● **WHAT NEEDS TO BE DONE**:
The answer must give back every line of the data exactly, with no pictures.

● **STORED DATA**:

:::

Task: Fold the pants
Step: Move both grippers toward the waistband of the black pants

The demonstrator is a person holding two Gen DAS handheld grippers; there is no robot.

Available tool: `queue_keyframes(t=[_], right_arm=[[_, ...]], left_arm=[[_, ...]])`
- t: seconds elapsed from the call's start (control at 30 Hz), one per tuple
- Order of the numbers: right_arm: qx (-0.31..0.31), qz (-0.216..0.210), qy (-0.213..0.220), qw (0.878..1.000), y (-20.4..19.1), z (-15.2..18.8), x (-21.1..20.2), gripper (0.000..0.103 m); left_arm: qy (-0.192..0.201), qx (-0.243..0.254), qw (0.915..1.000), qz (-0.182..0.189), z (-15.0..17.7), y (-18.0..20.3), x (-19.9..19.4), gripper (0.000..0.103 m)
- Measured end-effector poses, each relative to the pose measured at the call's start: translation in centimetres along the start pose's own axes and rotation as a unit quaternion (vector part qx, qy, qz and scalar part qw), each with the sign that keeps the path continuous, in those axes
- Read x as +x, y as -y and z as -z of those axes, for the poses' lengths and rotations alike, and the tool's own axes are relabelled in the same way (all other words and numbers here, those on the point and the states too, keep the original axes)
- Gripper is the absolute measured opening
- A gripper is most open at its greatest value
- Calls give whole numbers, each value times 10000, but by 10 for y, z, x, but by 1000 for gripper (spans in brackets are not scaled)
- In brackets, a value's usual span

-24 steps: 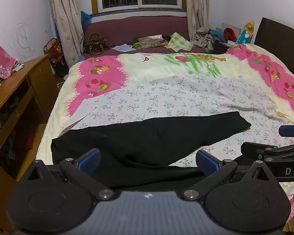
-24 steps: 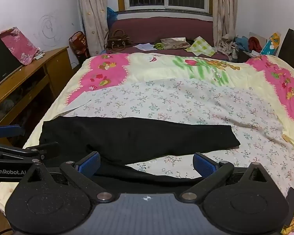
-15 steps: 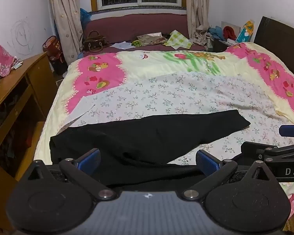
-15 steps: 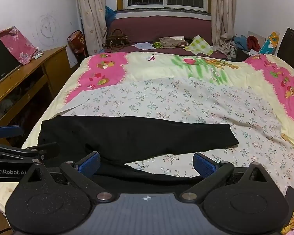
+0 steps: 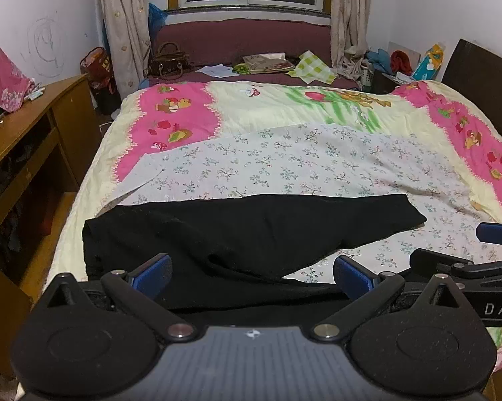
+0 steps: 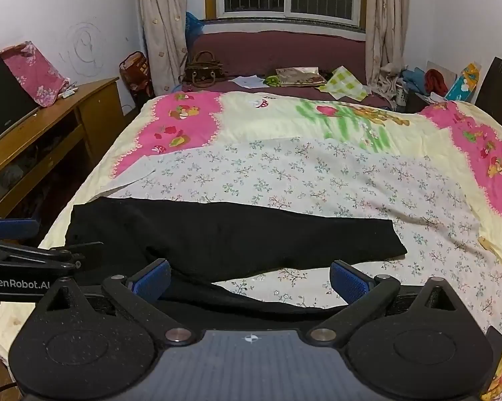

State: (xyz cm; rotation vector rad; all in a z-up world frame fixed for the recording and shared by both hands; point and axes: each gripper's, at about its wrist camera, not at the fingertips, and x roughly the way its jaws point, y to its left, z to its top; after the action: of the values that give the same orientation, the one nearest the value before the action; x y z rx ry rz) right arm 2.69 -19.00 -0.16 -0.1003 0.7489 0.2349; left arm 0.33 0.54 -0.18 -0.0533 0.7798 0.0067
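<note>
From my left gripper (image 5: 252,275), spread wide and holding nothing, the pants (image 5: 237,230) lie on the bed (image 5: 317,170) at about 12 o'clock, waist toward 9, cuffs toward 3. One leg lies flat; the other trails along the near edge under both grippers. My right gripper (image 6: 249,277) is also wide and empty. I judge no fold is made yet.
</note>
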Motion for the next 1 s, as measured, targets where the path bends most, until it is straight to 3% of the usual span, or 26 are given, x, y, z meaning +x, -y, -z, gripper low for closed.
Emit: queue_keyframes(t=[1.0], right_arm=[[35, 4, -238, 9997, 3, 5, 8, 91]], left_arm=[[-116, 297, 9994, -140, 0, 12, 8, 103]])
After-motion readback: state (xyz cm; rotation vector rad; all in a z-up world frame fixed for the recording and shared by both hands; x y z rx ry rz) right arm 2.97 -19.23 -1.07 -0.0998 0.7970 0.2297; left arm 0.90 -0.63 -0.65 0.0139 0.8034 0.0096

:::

● **TASK OUTPUT**:
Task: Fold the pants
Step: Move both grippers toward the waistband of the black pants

The demonstrator is a person holding two Gen DAS handheld grippers; there is no robot.

Available tool: `queue_keyframes(t=[_], right_arm=[[_, ...]], left_arm=[[_, ...]])`
- t: seconds elapsed from the call's start (control at 30 Hz), one per tuple
- Order of the numbers: right_arm: qx (-0.31..0.31), qz (-0.216..0.210), qy (-0.213..0.220), qw (0.878..1.000), y (-20.4..19.1), z (-15.2..18.8), x (-21.1..20.2), gripper (0.000..0.103 m); left_arm: qy (-0.192..0.201), qx (-0.243..0.254), qw (0.915..1.000), qz (-0.182..0.189), z (-15.0..17.7), y (-18.0..20.3), x (-19.9..19.4), gripper (0.000..0.103 m)
- Measured end-effector poses, each relative to the pose measured at the call's start: translation in centimetres along the start pose's own axes and rotation as a unit quaternion (vector part qx, qy, qz and scalar part qw), each with the sign that keeps the path continuous, in those axes
- Read x as +x, y as -y and z as -z of those axes, for the poses' lengths and rotations alike, and the tool's own axes are relabelled in the same way (all other words and numbers here, those on the point and the states too, keep the original axes)
- Gripper is the absolute measured opening
- A gripper is most open at its greatest value
- Calls give whole numbers, each value times 10000, but by 10 for y, z, x, but by 1000 for gripper (spans in brackets are not scaled)
- In brackets, a value's usual span

-24 steps: 
-24 steps: 
-15 steps: 
-15 steps: 
+0 steps: 
+0 steps: 

State: (xyz cm; rotation vector rad; all in a z-up world frame fixed for the recording and shared by both hands; point and axes: each gripper's, at about its wrist camera, not at the fingertips, and x roughly the way its jaws point, y to its left, z to its top; after the action: of the values that give the same orientation, the one nearest the value before the action; x y z rx ry rz) right arm 2.69 -19.00 -0.16 -0.1003 0.7489 0.2349; left arm 0.33 0.54 -0.18 -0.0533 0.7798 0.0067
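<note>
From my left gripper (image 5: 252,275), spread wide and holding nothing, the pants (image 5: 237,230) lie on the bed (image 5: 317,170) at about 12 o'clock, waist toward 9, cuffs toward 3. One leg lies flat; the other trails along the near edge under both grippers. My right gripper (image 6: 249,277) is also wide and empty. I judge no fold is made yet.
</note>
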Motion for the next 1 s, as measured, targets where the path bends most, until it is straight to 3% of the usual span, or 26 are given, x, y, z meaning +x, -y, -z, gripper low for closed.
Emit: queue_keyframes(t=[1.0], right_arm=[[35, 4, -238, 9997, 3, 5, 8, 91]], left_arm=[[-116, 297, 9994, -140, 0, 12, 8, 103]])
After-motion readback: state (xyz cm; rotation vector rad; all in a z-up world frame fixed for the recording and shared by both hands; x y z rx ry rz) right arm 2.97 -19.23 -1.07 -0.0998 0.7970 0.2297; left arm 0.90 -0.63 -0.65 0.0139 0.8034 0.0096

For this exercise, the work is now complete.